=== Exercise objective ===
Scan the entries below and return each line that contains "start".

=== Material provided ===

════════

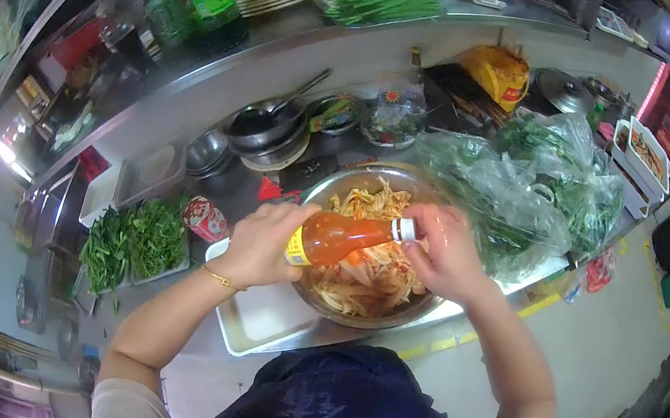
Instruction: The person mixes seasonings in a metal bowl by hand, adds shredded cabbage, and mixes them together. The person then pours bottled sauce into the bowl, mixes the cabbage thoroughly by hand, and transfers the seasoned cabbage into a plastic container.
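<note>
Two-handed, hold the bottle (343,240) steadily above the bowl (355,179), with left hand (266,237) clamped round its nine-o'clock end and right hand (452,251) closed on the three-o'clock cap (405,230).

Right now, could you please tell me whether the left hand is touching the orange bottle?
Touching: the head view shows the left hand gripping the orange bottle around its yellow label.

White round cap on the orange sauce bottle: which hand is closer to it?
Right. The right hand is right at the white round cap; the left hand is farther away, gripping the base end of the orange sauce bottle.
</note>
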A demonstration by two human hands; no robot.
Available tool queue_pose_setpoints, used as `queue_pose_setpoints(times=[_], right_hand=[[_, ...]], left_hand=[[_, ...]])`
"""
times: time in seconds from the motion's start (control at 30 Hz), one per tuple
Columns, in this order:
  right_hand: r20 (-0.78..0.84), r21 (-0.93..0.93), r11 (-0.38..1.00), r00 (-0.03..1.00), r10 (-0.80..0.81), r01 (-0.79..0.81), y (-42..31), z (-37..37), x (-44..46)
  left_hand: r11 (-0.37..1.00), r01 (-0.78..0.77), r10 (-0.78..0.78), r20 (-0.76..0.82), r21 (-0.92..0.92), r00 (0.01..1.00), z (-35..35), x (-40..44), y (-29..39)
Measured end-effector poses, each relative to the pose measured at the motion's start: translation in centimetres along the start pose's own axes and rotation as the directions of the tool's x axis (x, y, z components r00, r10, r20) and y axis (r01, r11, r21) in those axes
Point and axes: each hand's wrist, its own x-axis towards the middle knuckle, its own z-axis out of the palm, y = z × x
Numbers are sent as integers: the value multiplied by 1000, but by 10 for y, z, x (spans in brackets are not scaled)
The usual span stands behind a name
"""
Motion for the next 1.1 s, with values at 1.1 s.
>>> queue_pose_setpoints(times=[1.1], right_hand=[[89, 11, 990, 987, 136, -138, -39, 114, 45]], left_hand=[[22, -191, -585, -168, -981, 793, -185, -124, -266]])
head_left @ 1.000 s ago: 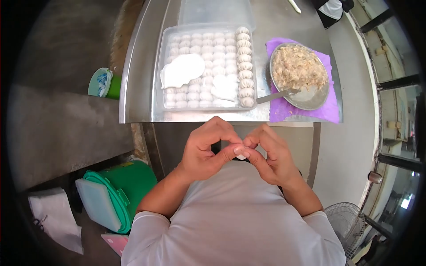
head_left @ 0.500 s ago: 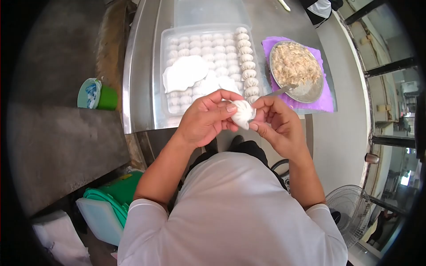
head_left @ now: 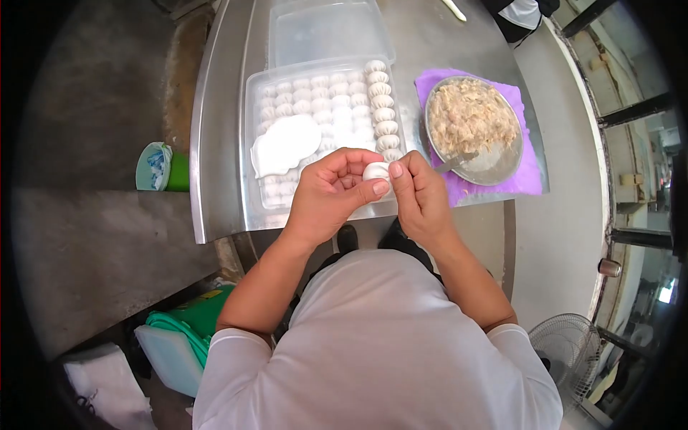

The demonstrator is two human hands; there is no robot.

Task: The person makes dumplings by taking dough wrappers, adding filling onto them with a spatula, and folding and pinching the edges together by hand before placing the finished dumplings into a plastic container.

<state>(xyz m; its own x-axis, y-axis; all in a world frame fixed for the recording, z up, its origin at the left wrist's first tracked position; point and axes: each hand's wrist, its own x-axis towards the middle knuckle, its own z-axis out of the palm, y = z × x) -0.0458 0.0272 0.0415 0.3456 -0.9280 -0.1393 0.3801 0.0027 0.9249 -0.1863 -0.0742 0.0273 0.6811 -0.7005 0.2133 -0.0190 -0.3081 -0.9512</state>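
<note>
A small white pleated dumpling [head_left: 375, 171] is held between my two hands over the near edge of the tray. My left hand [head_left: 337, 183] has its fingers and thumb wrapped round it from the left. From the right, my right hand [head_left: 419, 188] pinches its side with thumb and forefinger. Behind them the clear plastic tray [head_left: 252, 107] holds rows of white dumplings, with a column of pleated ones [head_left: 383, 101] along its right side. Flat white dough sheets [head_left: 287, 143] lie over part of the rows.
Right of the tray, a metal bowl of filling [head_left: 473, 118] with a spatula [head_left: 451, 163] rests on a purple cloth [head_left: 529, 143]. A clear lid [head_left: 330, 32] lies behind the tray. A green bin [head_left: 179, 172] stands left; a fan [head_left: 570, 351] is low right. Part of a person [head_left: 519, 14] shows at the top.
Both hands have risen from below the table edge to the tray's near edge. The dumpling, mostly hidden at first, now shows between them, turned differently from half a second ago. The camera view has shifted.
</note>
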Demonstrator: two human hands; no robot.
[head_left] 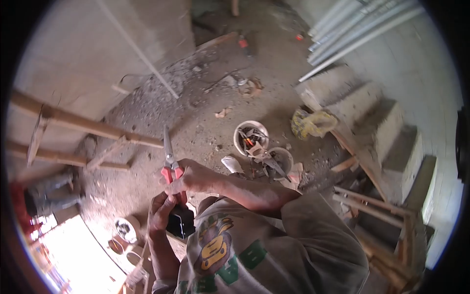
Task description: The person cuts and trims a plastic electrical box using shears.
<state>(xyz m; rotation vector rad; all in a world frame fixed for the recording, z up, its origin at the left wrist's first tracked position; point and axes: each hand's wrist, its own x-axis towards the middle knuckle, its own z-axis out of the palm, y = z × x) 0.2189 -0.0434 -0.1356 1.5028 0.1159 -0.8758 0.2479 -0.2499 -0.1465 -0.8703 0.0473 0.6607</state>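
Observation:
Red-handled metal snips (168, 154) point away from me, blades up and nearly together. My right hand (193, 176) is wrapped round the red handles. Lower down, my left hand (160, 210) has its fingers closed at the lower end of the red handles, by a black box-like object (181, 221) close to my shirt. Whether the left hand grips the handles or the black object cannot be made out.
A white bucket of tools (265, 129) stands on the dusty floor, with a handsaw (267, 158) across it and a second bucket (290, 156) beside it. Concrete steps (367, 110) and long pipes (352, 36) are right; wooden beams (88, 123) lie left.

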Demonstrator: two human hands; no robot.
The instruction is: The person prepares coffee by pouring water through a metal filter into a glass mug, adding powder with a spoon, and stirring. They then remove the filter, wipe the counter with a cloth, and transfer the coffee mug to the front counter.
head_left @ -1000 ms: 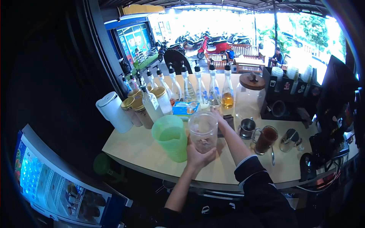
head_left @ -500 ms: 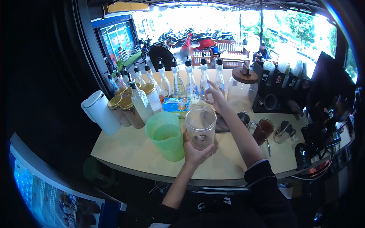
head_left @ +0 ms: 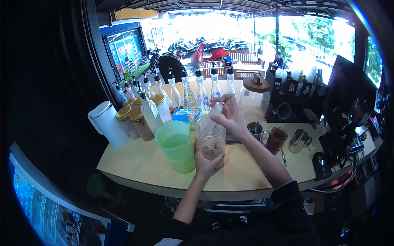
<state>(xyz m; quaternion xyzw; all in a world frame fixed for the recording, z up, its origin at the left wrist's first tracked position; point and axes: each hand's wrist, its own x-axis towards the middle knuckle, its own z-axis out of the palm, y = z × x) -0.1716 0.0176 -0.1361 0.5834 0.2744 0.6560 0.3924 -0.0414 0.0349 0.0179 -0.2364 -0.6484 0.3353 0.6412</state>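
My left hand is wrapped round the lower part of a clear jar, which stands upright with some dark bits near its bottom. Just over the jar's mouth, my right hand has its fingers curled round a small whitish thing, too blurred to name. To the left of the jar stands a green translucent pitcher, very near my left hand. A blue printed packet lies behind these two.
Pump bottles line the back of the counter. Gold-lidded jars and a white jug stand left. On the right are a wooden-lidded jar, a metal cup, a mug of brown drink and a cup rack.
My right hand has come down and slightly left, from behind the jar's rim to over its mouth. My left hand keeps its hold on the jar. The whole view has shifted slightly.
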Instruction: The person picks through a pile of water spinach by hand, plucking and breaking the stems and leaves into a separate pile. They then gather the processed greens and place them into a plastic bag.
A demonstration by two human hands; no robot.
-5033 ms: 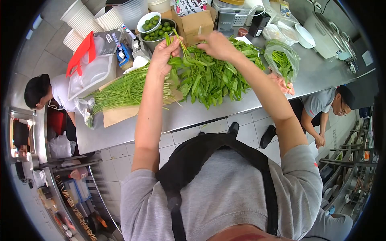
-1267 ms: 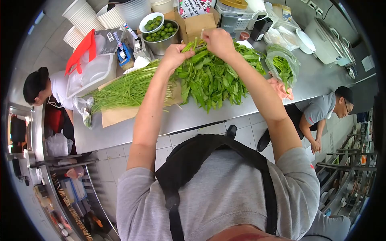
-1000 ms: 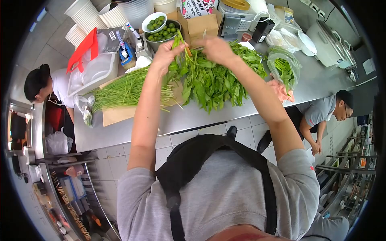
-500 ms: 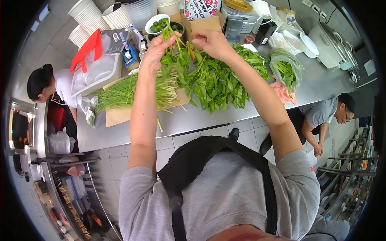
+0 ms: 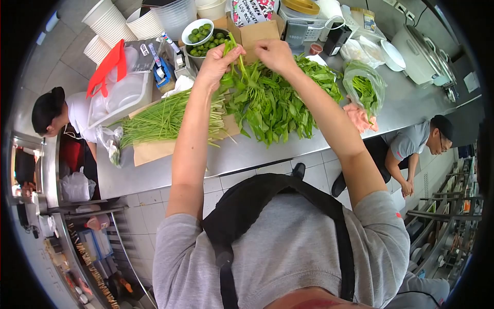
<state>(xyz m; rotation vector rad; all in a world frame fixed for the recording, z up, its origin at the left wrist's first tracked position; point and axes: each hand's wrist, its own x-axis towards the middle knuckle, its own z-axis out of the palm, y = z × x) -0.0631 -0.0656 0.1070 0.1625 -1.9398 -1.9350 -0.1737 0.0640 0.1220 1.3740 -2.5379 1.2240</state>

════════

=== Response to the task ===
times: time in seconds from the motion's start (control at 30 Hz), one per tuple
Measured end-effector poses, each relative to the pose measured at the motion's start: translation in centimetres along the start pose's own axes and rotation as the directions of the tool's x axis (x, y, z components r00, r10, r20) and y axis (r01, r11, r21) in those axes

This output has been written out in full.